Stored items from a collection
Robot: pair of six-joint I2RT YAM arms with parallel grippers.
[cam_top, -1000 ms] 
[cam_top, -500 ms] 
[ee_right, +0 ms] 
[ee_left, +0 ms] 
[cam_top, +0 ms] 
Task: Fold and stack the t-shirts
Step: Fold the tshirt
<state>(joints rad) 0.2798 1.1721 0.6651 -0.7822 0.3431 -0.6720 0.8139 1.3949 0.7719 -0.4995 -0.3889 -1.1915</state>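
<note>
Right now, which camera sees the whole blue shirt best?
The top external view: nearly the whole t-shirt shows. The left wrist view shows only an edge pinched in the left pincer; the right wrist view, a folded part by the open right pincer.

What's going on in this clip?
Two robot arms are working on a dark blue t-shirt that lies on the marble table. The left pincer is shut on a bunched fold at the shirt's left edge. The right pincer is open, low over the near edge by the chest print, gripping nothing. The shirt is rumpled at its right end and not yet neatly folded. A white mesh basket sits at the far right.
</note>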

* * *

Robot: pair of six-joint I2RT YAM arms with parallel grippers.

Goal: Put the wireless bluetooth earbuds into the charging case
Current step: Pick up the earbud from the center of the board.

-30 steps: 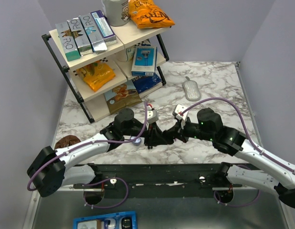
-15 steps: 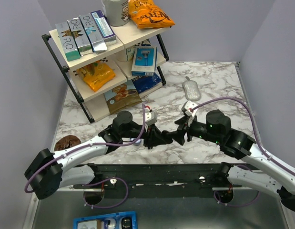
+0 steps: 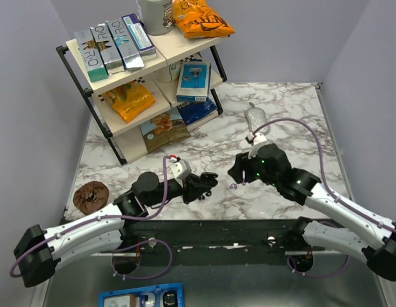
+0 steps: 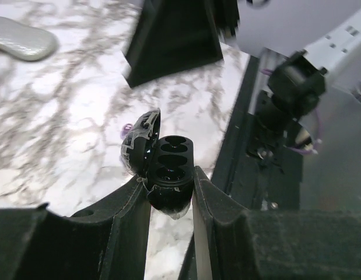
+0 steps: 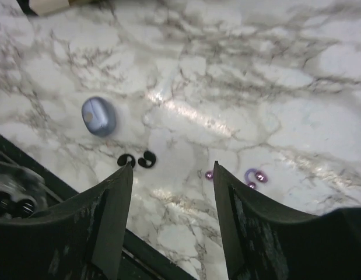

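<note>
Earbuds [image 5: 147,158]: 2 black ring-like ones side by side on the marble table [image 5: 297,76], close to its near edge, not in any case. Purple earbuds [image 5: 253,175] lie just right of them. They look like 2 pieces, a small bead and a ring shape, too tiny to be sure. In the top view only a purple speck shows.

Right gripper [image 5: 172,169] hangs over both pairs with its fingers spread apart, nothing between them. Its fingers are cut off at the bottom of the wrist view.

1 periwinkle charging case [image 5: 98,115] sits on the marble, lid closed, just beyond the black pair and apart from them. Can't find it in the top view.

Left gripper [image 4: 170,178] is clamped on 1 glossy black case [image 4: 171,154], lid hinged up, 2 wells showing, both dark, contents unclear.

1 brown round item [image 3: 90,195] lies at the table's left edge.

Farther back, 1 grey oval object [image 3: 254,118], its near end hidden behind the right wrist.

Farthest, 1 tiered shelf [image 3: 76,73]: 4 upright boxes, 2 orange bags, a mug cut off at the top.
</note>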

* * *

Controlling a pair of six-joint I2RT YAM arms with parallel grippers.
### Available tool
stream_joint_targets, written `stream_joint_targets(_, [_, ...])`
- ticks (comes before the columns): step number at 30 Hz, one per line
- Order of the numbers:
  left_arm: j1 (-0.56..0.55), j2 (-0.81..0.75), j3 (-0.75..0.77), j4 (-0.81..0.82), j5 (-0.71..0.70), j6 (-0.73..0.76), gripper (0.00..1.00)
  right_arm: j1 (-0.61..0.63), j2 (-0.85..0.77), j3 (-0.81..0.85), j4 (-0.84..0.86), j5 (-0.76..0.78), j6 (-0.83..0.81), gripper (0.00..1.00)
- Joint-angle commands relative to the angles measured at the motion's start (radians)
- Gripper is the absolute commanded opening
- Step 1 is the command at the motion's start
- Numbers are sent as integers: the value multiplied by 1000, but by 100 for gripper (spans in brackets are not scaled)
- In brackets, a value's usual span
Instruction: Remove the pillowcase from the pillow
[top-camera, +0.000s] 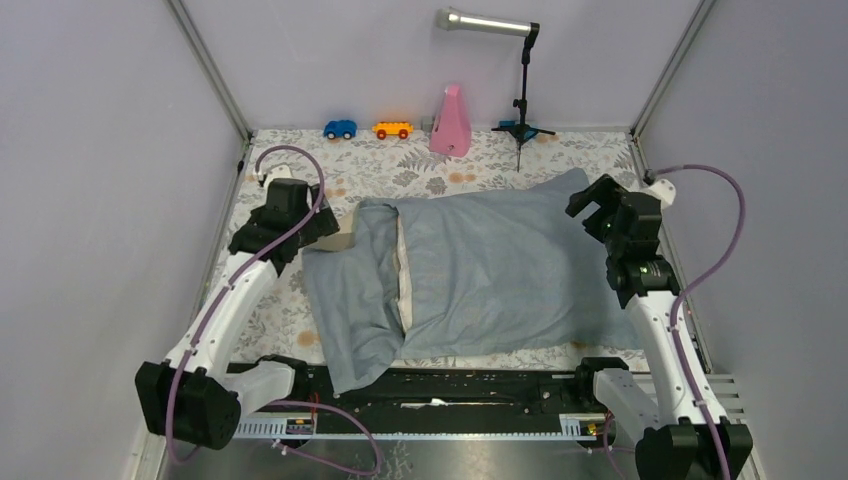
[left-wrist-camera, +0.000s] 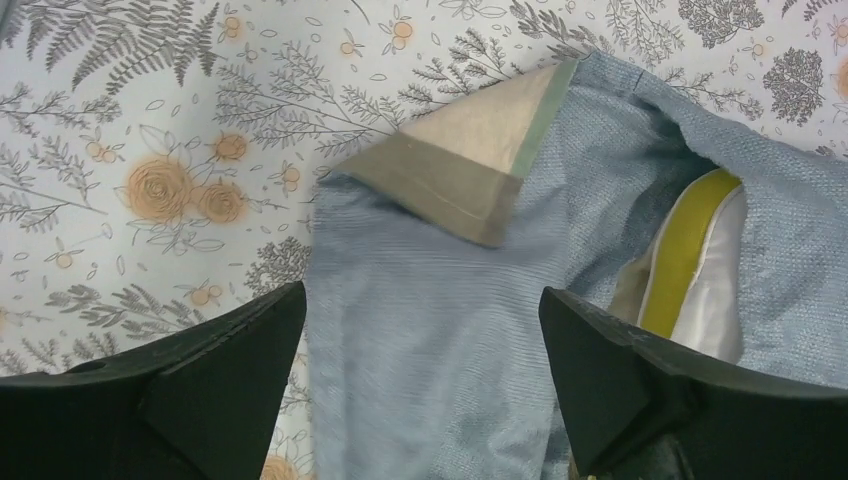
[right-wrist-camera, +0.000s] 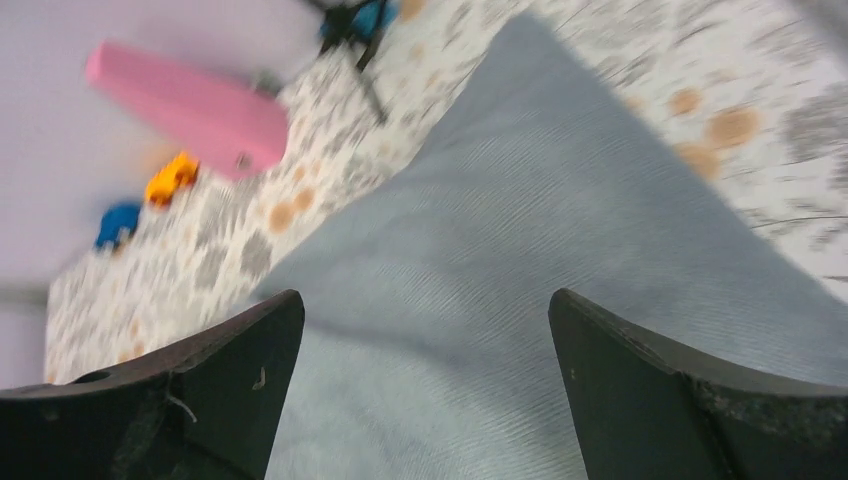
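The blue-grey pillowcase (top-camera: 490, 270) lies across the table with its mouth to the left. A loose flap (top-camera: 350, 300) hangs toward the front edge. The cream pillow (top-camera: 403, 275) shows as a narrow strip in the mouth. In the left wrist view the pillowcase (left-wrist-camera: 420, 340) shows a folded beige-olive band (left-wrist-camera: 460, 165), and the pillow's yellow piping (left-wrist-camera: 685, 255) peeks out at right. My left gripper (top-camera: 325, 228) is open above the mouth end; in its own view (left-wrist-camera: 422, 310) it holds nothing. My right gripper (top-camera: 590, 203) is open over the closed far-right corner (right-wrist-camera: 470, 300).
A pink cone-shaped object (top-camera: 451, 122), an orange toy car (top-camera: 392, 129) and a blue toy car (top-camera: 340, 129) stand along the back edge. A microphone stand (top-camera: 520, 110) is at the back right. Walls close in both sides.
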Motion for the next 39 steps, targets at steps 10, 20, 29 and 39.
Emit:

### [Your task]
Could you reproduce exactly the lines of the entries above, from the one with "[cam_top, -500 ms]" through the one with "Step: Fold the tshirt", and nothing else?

### [Solved problem]
[cam_top, -500 ms] 
[ee_right, +0 ms] 
[ee_left, +0 ms] 
[cam_top, +0 ms] 
Task: Fold and stack the t-shirts
Step: Fold the tshirt

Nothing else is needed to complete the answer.